After the quantization is complete, you can use the quantized model for inference as follows:

import numpy as np
import mindspore as ms
import mindspore.nn as nn
from mindspore import Tensor
from mindformers.modules import Linear
from mindspore_gs.common import BackendTarget
from mindspore_gs.ptq import PTQMode, PTQConfig
from mindspore_gs.ptq import RoundToNearest as RTN

class SimpleNet(nn.Cell):
    def __init__(self):
        super().__init__()
        self.linear = Linear(in_channels=5, out_channels=6, transpose_b=True, bias_init="normal", weight_init="normal")

    def construct(self, x):
        return self.linear(x)

net = SimpleNet()
cfg = PTQConfig(mode=PTQMode.DEPLOY, backend=BackendTarget.ASCEND, weight_quant_dtype=ms.dtype.int8)
rtn = RTN(cfg)
rtn.apply(net)
rtn.convert(net)
ms.load_checkpoint('./simplenet_rtn.ckpt', net)

input = Tensor(np.ones((5, 5), dtype=np.float32), dtype=ms.dtype.float32)
output = net(input)
print(output)

Use PTQConfig to set mode to deployment mode, set the backend to Ascend, and perform 8-bit quantization on the weight. For details, see PTQConfig Configuration Description.
Use the apply and convert APIs to convert a network into a quantized network. In the deployment phase, information statistics and quantitative calculation are not performed, and only the network structure is converted into a quantized network.
Load the quantized weights to the quantized network for inference.

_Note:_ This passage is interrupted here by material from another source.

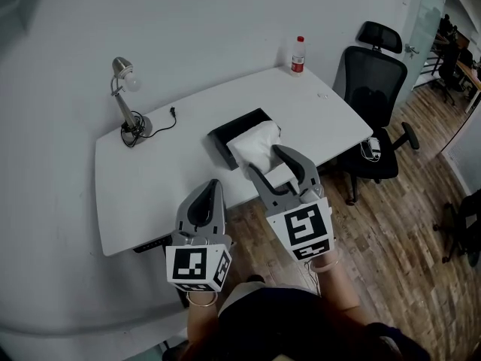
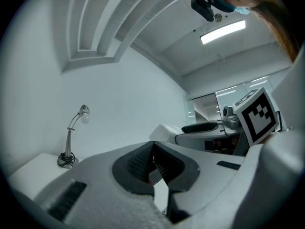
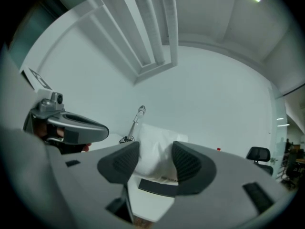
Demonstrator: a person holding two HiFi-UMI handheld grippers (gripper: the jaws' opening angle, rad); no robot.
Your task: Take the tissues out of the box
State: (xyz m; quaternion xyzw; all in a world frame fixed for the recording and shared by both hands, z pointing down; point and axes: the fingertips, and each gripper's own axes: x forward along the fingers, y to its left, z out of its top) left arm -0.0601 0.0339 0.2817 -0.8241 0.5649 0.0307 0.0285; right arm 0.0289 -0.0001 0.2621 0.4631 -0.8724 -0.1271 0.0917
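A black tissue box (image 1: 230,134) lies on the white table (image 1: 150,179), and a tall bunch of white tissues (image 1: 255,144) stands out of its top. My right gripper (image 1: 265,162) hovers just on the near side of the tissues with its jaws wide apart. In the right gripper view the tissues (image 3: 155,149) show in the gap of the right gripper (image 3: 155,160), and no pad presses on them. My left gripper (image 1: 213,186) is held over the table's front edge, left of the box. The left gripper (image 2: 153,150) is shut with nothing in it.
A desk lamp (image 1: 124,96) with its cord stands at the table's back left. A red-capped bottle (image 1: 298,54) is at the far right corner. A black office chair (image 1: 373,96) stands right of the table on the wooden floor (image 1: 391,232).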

PTQConfig Configuration Description

You can customize PTQConfig to enable different quantization capabilities. For details about PTQConfig, see the API document. The following shows the configuration examples of some algorithms.

A indicates activation, W indicates weight, C indicates KVCache, and the number indicates bits. For example, A16W8 indicates a quantization where activations are represented as float16 and weights as int8.

A16W8 quantization

from mindspore import dtype as msdtype
from mindspore_gs.ptq import PTQConfig, OutliersSuppressionType

ptq_config = PTQConfig(weight_quant_dtype=msdtype.int8,  act_quant_dtype=None,  kvcache_quant_dtype=None,
                    outliers_suppression=OutliersSuppressionType.NONE)

A8W8 quantization

A8W8 quantization is based on the SmoothQuant algorithm. PTQConfig provides the outliers_suppression field to specify whether to perform the smooth operation.

from mindspore import dtype as msdtype
from mindspore_gs.ptq import PTQConfig, OutliersSuppressionType

ptq_config = PTQConfig(weight_quant_dtype=msdtype.int8, act_quant_dtype=msdtype.int8, kvcache_quant_dtype=None,
                    outliers_suppression=OutliersSuppressionType.SMOOTH)

KVCache int8 quantization

from mindspore import dtype as msdtype
from mindspore_gs.ptq import PTQConfig, OutliersSuppressionType

ptq_config = PTQConfig(weight_quant_dtype=None, act_quant_dtype=None, kvcache_quant_dtype=msdtype.int8,
                    outliers_suppression=OutliersSuppressionType.NONE)

Case Analysis

Post-training Quantization

The following provides a complete process of quantization and deployment of the PTQ algorithm and the RoundToNearest algorithm on the Llama2 network.

PTQ algorithm: supports 8-bit weight quantization, 8-bit full quantization, and KVCacheInt8 quantization. SmoothQuant can be used to improve the quantization accuracy. Combining different quantization algorithms can improve the quantization inference performance.
RoundToNearest algorithm: the simplest 8-bit PTQ algorithm, which supports linear weight quantization and KVCacheInt8 quantization. This algorithm will be discarded in the future. You are advised to use the PTQ algorithm.

Perceptual Quantization Training

SimQAT algorithm: a basic quantization aware algorithm based on the pseudo-quantization technology.
SLB quantization algorithm: a non-linear low-bit quantization aware algorithm.

Pruning

SCOP pruning algorithm example: a structured weight pruning algorithm.